- TRY IT -
Transcribe word for word the lines below from the line with "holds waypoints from" through the line with "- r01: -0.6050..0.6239", ends included.

------ INFORMATION GIVEN ------

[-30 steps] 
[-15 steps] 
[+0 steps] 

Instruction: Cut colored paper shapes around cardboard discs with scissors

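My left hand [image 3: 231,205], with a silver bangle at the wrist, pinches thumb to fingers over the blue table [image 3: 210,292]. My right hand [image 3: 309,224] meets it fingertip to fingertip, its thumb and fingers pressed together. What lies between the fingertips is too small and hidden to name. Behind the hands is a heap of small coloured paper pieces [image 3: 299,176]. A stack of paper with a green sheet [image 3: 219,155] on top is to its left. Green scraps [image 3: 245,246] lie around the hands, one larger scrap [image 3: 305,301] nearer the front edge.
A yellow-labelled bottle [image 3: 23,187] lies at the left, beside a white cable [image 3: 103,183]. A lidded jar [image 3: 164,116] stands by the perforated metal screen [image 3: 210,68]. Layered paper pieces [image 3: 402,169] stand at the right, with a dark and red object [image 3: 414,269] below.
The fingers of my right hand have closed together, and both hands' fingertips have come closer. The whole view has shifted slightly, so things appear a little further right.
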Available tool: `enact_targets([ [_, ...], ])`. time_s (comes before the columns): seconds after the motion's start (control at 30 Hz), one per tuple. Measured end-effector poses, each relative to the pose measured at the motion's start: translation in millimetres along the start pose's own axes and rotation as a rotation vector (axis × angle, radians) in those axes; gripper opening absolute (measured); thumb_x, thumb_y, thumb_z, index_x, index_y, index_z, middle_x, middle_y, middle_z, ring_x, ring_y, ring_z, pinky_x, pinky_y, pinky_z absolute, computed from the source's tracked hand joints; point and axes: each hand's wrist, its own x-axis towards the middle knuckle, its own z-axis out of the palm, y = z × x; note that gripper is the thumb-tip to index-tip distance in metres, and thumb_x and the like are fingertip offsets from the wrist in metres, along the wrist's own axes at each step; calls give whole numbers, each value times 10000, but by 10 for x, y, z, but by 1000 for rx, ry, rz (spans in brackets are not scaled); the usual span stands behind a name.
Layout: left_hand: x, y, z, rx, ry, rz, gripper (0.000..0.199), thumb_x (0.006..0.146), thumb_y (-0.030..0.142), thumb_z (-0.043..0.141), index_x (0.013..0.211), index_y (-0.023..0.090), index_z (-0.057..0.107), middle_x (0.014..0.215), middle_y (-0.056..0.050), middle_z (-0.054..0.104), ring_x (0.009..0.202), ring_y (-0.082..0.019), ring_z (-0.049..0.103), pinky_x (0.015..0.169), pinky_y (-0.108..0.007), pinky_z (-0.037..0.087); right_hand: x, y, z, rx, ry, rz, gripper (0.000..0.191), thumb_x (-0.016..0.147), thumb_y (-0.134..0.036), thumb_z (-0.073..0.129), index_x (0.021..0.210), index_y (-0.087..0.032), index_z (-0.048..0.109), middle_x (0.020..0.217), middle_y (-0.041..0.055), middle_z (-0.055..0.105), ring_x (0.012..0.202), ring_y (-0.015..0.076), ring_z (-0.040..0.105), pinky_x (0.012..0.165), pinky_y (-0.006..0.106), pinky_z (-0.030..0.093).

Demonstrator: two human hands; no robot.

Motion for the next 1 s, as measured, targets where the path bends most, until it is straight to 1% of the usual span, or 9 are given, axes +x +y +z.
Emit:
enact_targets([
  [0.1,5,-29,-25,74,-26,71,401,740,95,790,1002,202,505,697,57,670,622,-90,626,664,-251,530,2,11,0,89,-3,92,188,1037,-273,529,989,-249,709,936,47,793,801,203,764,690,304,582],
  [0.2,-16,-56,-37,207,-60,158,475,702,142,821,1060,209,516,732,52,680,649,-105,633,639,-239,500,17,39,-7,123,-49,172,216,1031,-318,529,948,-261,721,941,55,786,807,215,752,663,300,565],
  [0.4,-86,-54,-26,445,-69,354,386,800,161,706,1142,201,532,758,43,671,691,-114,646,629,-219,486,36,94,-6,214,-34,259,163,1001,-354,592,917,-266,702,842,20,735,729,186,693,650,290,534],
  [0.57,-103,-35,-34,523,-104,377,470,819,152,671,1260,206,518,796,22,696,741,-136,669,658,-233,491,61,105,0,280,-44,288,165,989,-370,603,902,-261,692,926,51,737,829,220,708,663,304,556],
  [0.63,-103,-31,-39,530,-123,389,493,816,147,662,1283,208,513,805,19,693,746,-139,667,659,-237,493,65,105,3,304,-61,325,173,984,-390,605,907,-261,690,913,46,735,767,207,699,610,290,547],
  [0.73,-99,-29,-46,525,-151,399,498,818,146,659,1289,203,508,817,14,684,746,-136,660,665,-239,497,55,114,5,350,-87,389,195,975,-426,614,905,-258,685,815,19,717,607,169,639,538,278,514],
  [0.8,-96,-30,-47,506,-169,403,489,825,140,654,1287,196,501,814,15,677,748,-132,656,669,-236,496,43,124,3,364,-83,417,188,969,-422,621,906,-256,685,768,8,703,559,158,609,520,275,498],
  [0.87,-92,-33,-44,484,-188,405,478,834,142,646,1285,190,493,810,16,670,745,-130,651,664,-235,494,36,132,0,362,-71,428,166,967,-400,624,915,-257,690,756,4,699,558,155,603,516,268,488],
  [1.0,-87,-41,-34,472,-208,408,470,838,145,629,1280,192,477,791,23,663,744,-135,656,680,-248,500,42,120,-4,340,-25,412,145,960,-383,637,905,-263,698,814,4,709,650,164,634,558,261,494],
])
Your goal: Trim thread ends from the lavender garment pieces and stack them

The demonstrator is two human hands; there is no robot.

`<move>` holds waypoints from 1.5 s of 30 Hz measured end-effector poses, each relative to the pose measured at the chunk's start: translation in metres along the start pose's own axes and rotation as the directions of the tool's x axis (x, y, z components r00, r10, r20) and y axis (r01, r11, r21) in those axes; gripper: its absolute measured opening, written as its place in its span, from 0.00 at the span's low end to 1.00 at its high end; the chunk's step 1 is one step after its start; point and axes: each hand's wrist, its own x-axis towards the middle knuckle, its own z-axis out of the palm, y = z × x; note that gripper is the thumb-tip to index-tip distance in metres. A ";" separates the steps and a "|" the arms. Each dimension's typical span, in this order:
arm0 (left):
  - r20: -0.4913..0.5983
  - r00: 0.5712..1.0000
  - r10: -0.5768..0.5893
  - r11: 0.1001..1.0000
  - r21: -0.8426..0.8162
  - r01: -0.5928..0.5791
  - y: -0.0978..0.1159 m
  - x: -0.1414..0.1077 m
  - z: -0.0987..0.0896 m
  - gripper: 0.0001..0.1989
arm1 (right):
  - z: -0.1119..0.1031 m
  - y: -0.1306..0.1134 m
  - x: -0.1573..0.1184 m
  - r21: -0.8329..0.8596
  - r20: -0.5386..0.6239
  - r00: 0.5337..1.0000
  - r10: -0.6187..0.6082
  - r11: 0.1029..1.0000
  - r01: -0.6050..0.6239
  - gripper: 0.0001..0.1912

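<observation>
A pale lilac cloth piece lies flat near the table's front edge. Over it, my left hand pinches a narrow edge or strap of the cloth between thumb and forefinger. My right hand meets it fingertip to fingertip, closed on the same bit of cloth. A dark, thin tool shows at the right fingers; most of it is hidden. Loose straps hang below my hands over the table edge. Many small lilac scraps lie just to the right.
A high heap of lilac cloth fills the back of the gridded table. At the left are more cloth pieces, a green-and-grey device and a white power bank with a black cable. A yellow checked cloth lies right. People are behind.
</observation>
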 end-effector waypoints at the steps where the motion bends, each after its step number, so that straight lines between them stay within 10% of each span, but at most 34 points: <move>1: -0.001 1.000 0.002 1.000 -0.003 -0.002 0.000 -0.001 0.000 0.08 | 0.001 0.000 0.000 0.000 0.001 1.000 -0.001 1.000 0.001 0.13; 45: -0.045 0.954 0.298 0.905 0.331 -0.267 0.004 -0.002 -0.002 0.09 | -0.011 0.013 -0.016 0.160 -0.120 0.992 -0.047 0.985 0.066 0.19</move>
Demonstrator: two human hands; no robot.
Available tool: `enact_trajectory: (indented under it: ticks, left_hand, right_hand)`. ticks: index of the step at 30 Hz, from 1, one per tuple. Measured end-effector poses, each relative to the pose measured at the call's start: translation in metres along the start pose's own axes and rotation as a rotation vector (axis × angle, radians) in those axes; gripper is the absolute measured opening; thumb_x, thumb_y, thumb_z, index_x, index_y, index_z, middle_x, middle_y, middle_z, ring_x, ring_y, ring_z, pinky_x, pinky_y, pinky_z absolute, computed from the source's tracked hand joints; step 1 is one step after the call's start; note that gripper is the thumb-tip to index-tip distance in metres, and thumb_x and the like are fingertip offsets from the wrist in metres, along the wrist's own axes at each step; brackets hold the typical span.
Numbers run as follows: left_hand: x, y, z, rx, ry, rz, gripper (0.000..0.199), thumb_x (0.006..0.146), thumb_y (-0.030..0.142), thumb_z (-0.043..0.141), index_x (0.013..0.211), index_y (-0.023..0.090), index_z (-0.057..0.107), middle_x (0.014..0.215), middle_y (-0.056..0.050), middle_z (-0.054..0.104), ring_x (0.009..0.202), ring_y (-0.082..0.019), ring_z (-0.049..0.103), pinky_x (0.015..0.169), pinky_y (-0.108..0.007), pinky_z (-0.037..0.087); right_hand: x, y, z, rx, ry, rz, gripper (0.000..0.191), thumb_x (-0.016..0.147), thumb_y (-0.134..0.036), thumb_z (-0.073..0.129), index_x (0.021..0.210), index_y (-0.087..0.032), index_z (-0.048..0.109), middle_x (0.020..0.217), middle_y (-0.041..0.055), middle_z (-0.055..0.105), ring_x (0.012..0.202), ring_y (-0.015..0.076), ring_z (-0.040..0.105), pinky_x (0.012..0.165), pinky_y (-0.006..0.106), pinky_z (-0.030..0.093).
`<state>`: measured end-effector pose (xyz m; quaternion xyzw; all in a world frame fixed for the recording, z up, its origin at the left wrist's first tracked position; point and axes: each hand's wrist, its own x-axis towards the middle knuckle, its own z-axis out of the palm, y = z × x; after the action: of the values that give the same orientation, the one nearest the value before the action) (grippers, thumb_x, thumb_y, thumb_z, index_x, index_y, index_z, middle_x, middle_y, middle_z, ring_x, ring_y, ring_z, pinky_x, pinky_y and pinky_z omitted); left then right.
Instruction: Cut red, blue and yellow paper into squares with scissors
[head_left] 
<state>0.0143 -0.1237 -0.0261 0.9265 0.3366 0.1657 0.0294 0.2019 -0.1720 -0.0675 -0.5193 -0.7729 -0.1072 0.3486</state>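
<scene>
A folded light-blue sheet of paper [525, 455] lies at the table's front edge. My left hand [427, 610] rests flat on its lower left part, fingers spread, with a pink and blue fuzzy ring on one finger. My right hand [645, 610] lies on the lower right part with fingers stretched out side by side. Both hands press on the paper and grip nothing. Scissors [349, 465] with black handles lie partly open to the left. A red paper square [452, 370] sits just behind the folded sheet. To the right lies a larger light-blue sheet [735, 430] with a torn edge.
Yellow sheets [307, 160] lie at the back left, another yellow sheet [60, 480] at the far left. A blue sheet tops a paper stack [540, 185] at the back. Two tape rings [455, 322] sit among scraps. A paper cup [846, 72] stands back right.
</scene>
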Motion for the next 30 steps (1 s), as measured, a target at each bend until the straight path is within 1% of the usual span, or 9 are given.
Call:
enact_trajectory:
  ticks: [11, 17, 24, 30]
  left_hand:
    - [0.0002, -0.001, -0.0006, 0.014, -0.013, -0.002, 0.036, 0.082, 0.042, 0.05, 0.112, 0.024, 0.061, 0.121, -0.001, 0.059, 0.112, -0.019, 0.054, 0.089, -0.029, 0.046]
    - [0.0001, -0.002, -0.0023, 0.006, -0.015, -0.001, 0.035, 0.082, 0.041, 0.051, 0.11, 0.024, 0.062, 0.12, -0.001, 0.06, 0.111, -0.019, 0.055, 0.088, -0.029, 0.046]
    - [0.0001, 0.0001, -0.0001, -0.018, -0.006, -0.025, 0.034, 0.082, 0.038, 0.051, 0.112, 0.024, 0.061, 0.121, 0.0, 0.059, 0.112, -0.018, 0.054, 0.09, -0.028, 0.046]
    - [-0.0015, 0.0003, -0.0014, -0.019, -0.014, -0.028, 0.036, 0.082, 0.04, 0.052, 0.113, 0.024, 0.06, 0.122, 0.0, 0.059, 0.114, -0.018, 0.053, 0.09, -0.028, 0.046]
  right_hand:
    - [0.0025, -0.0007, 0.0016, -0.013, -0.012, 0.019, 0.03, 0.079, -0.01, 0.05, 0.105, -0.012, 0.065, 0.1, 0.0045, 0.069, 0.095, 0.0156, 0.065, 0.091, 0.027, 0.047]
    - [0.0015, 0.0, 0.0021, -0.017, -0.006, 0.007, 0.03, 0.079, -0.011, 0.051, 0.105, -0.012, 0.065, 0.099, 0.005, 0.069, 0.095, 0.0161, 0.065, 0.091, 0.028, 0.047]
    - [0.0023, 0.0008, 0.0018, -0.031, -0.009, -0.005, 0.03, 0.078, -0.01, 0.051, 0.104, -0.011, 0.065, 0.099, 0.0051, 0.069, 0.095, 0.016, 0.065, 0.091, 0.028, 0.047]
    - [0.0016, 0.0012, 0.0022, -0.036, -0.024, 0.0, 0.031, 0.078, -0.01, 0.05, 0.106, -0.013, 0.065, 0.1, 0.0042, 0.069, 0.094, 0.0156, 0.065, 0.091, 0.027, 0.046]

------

- RESULT OF THE TASK -
`<move>` holds waypoints from 1.5 s of 30 Hz measured end-effector poses, each relative to the pose measured at the chunk's start: translation in metres along the start pose's own axes and rotation as the directions of the tool's x axis (x, y, z components r00, r10, r20) and y axis (r01, r11, r21) in those axes; gripper: its absolute measured opening, written as its place in its span, from 0.00 at the span's low end to 1.00 at its high end; the chunk's step 1 is one step after its start; point and axes: each hand's wrist, its own x-axis towards the middle knuckle, its own z-axis out of the palm, y = z × x; note that gripper is the thumb-tip to index-tip distance in metres. A ";" separates the steps and a "|" the arms. Each dimension's typical span, in this order:
arm0 (left):
  - r20: -0.4913..0.5983
  - r00: 0.5712..1.0000
  - r10: -0.5768..0.5893
  - r11: 0.1001..1.0000
  - r21: -0.8426..0.8162
  - r01: -0.5928..0.5791
  - y: -0.0978..0.1159 m
  - x: -0.1414..0.1077 m
  - z: -0.0987..0.0896 m
  - gripper: 0.0001..0.1989
arm1 (right):
  - z: -0.1119..0.1031 m
  - y: -0.1306..0.1134 m
  - x: -0.1573..0.1184 m
  - r21: -0.8329..0.8596
  - r20: -0.5386..0.6239
  - r00: 0.5337..1.0000
  - r10: -0.6187..0.6082
  - r11: 0.1029..1.0000
  - r01: -0.6050..0.6239

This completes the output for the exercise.